Sauf à l’écouter en son début en sa fin, ce livre ; et de partir de ces deux extrémités pour comprendre ce qu’Hanus cherche à faire vivre, ici, et qui, je le dis, n’a pour le moment aucun droit de cité.
Dirais-je, pour parler du début du livre, autobiographie intellectuelle ? Ce serait, singulièrement, manquer de tact. Non, plutôt, discrète présence d’un auteur à une scène dont il vient s’absenter, pour déployer une thématique qu’on aurait tort de juger curieuse, ou expansive. Nulle déclinaison du tact, mais mise à l’épreuve de la scène première, qui est seulement celle d’une présentation. Présentation d’une personne. Ni assomption, ni visitation, ni proclamation, ni triomphe. Présentation, dis-je.
Fin du livre : la voix de Dieu, au Sinaï, ou devant le prophète Elie. Voix de Dieu expérimentée du dehors du camp d’Israël – mais voix de Dieu en tant qu’elle est adressée, de façon proprement inassimilable, intransposable, au camp d’Israël.
Qu’est-ce qu’il vient faire, Gilles Hanus, dans cette galère ?
Il vient faire exister un homme. Un homme qui n’a pas encore droit de cité. Mais un homme qui, s’il n’avait pas un jour droit de cité, serait peut-être bien le dernier homme, plus sûrement, le premier, mais, parce que cet homme a du tact, un homme, seulement un homme. Et si fin, si plein de tact qu’il ne se réclame même pas de sa propre exception.

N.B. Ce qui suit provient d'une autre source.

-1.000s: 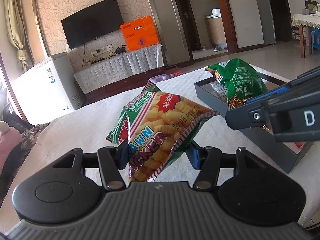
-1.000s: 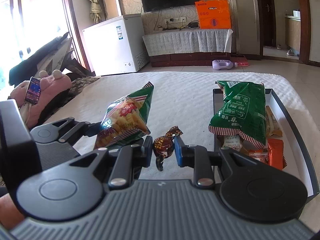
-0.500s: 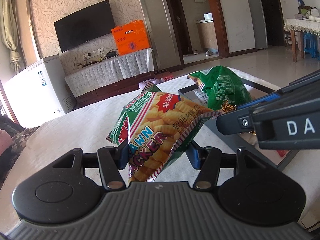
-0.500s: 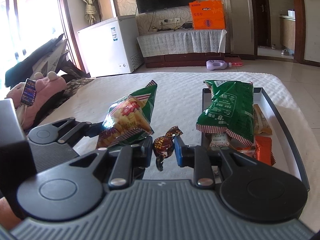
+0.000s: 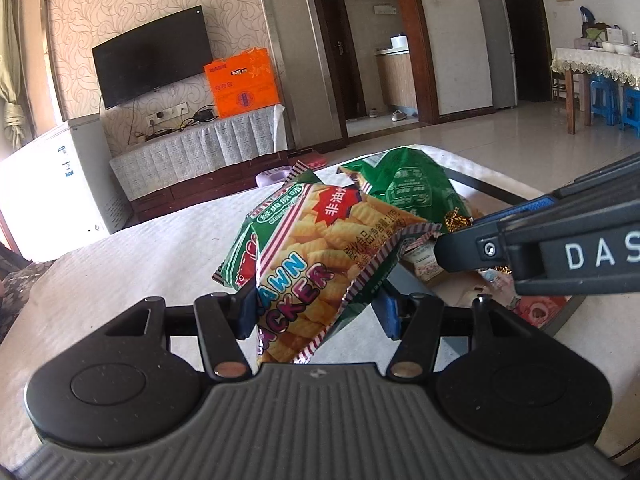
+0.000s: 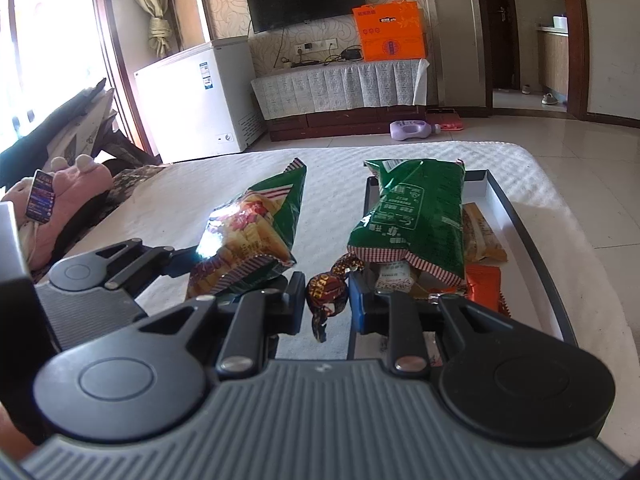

Sans doute faudrait-il que toutes les baudruches, si exigeantes, si exclusives, si narcissiques du présent se dégonflent pour qu’on remarque ce passage de l’homme du tact. Mais après tout, il n’y a qu’elles qui ne croient qu’à ce qu’elles remarquent. Quelques autres savent que ce qu’on ne remarque pas, un autre œil le voit. Un œil que rien, ni la solitude ni la foule, ni le bruit ni le silence, ni le fil ni la trame, ni le temps ni l’espace, n’effraient.